Auf dem Gipfeltreffen des Europäischen Rates am 29./30. Juni kamen die EU-Führungsspitzen in Brüssel zusammen, um die gemeinsame Position zu Sicherheit und Verteidigung, insbesondere zum Krieg in der Ukraine, sowie die externe Dimension der Migrationspolitik zu diskutieren.
Charles Michel, Präsident des Europäischen Rates, hob hervor, dass die Bemühungen der EU im Bereich der Migration in den letzten Monaten eine Reihe von Fortschritten gemacht hätten, auch wenn die Staats- und Regierungschefs der Mitgliedstaaten sich nicht auf eine abschließende Erklärung zur Migration geeinigt hätten. Das vorläufige Scheitern der Verabschiedung eines endgültigen Migrationsdokuments führte Michel auf die Haltung Polens und Ungarns zurück.
Diese hatten den Vorschlag für ein neues EU-Paket zu Migration und Asyl und die Verabschiedung der Abschlusserklärung mit einer qualifizierten Mehrheit nicht unterstützen wollen und auf eine gemeinsame Konsenslösung gepocht. Ungarn (wie auf Polen) lehne des Weiteren den Vorschlag der Kommission für einen neuen Migrations- und Asylpakt ab und halte es für inakzeptabel, dass die Bestimmungen die Mitgliedstaaten dazu zwingen würden, Tausende oder sogar Zehntausende von Migranten unter sich aufzuteilen, erklärte Balázs Orbán, der politische Direktor des ungarischen Ministerpräsidenten, in Brüssel.
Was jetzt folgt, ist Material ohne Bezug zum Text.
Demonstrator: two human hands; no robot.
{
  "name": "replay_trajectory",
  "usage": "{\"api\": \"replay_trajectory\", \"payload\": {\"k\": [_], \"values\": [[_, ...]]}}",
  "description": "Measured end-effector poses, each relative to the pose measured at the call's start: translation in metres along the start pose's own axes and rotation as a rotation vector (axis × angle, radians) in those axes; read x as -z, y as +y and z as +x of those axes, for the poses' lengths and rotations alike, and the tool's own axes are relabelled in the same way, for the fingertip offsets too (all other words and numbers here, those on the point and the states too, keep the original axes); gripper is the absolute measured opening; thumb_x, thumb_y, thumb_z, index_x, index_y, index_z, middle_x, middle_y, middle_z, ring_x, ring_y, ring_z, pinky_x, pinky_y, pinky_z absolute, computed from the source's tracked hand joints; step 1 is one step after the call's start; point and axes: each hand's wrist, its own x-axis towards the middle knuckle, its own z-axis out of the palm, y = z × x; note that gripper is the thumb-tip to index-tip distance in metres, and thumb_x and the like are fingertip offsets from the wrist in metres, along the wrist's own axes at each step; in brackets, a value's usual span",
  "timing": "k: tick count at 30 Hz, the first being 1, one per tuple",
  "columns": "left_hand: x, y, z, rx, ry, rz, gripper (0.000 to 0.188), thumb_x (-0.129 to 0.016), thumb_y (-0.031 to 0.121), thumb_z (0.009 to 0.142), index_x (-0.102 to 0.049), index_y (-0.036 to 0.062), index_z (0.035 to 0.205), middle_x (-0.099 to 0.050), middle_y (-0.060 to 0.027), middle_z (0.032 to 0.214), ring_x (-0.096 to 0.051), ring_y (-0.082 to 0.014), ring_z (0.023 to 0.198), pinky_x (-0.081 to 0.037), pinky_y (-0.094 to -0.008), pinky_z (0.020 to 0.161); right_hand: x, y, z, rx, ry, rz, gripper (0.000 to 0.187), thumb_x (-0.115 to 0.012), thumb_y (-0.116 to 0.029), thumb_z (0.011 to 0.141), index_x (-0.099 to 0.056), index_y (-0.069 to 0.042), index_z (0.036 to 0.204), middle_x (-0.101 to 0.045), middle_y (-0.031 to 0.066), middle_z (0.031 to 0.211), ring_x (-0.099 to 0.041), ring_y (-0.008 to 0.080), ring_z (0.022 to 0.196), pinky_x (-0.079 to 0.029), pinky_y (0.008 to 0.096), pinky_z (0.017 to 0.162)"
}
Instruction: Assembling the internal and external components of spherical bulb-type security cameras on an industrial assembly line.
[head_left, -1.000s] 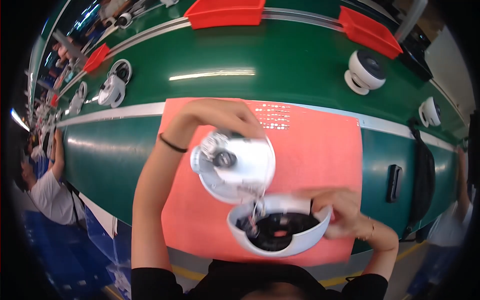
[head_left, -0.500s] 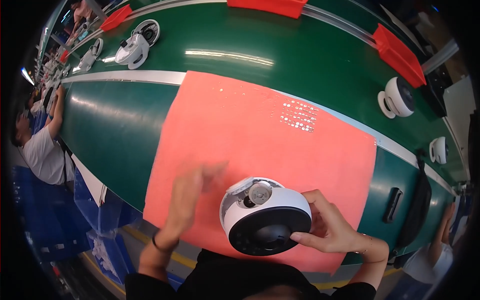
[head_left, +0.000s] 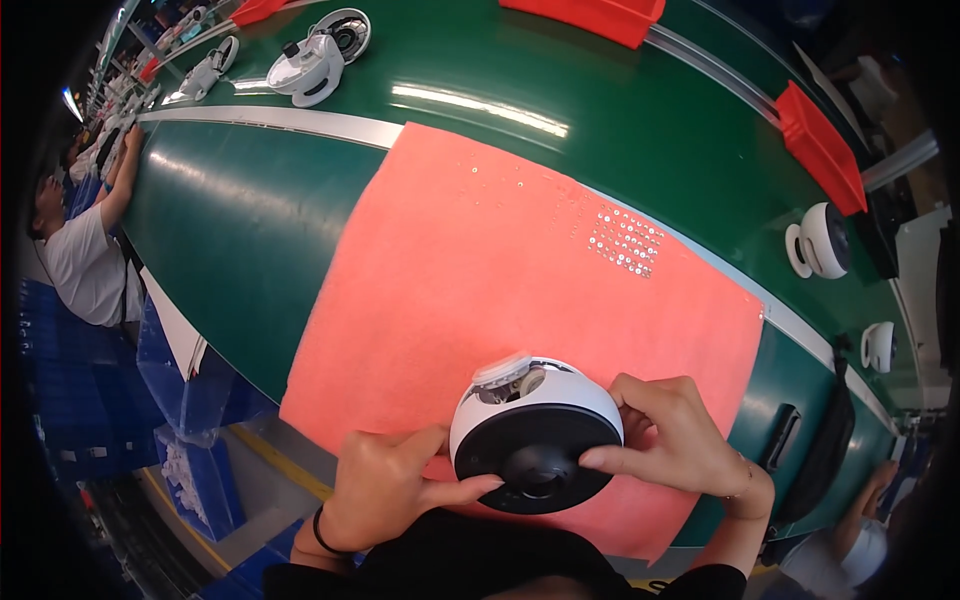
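Observation:
Between my hands, low in the middle of the view, is a white rounded camera housing (head_left: 560, 395) with a black front face and a domed lens in its centre. My left hand (head_left: 385, 488) grips its left edge, thumb on the black face. My right hand (head_left: 682, 438) holds the opposite edge, its thumb also on the face. On top of the housing an opening shows inner parts, and a small white ribbed cover (head_left: 502, 371) stands tilted there. A pink mat (head_left: 450, 290) lies under the work, with rows of small shiny screws (head_left: 625, 240) near its far right.
White camera units stand on the green belt beyond, at the far left (head_left: 308, 70) and at the right (head_left: 822, 242). Red trays (head_left: 820, 145) line the far edge. A black tool (head_left: 781, 437) lies right of the mat. A co-worker (head_left: 90, 250) sits at the left.
My left hand has moved right and down onto the housing's left edge. The housing has turned, so its black face shows more toward me. My head view has shifted slightly.

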Motion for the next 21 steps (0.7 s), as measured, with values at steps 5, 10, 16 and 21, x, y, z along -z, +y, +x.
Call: {"api": "replay_trajectory", "payload": {"k": [5,10,16,21], "values": [[-0.002,-0.003,0.009,-0.051,-0.044,0.059,0.044,-0.078,0.041,0.06,-0.058,0.0021,0.06,-0.057,-0.0057,0.05,-0.06,-0.0207,0.047,-0.045,-0.027,0.045,0.003,0.009,0.008,-0.036,-0.013,-0.237,0.034,-0.061,-0.03,0.083,-0.052,0.0,0.07,-0.052,0.0127,0.053,-0.054,0.025,0.045,-0.04,0.0319,0.043],[-0.002,-0.006,0.01,-0.057,-0.081,0.068,0.046,-0.076,0.046,0.061,-0.058,0.003,0.058,-0.056,-0.0049,0.048,-0.058,-0.0212,0.045,-0.045,-0.0283,0.044,-0.002,0.015,0.01,0.022,-0.032,-0.455,0.036,-0.055,-0.033,0.085,-0.049,-0.001,0.068,-0.05,0.012,0.052,-0.049,0.0315,0.046,-0.037,0.0357,0.043],[-0.003,-0.006,0.02,-0.061,-0.109,0.099,0.044,-0.076,0.044,0.061,-0.058,0.0036,0.059,-0.054,-0.0059,0.048,-0.056,-0.0226,0.043,-0.044,-0.0291,0.044,-0.002,0.024,0.018,0.232,0.106,-0.77,0.042,-0.058,-0.04,0.083,-0.05,-0.007,0.058,-0.047,0.0069,0.043,-0.047,0.0238,0.033,-0.032,0.0338,0.032],[-0.003,-0.01,0.019,-0.074,-0.117,0.114,0.045,-0.076,0.045,0.062,-0.058,0.0035,0.059,-0.054,-0.0067,0.048,-0.056,-0.0233,0.043,-0.044,-0.0295,0.044,-0.002,0.014,0.015,0.132,0.05,-0.781,0.041,-0.055,-0.038,0.084,-0.049,-0.006,0.059,-0.048,0.0084,0.046,-0.047,0.027,0.038,-0.032,0.0352,0.036]]}}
Der Pakt sieht bisher einen verbindlichen Solidaritätsmechanismus mit einer Wahlmöglichkeit zwischen der Verteilung und Aufnahme von Flüchtlingen unter den Mitgliedsstaaten oder ausgleichender finanzieller Kompensation, im Falle, dass ein Staat nicht zur Verteilung gewillt oder fähig wäre, vor.
Die italienische Ministerpräsidentin Giorgia Meloni gab ein positives Fazit des Gipfels. Polen und Ungarn hätten darauf bestanden, dass die Staats- und Regierungschefs der Mitgliedsstaaten zu einer einstimmigen Beschlussfassung übergehen sollten, die den verpflichtenden Solidaritätsmechanismus zwischen den Mitgliedsstaaten nicht beinhalte. Beide Länder hätten hingegen keine Einwände gegen die Elemente des Paktes, die sich auf die externe Dimension der Migration bezögen, was auch eine verstärkte Zusammenarbeit mit den Partnerländern zur Reduzierung der Migrantenströme impliziere.
„Der Migrationspakt steht“, betonte auch der niederländische Ministerpräsident Mark Rutte, beim Verlassen des Gipfels, „heute ging es nicht um den Migrationspakt, es ging darum, dass Ungarn und Polen die Art und Weise, wie der Migrationspakt beschlossen wurde, nicht gefällt.“ Ein Konsens in allen migrationsrelevanten Fragen ist laut EU-Regeln zwar nicht vorgesehen, Polen und Ungarn berufen sich allerdings auf einen Beschluss des Europäischen Rates vom Dezember 2016, Juni 2018 und Juni 2019, laut dem der neue Pakt zu Migration und Asyl im Konsens angenommen werden müsse und die Umsiedelung und Neuansiedelung im Rahmen von Solidaritätsmaßnahmen auf freiwilliger Basis erfolgen solle.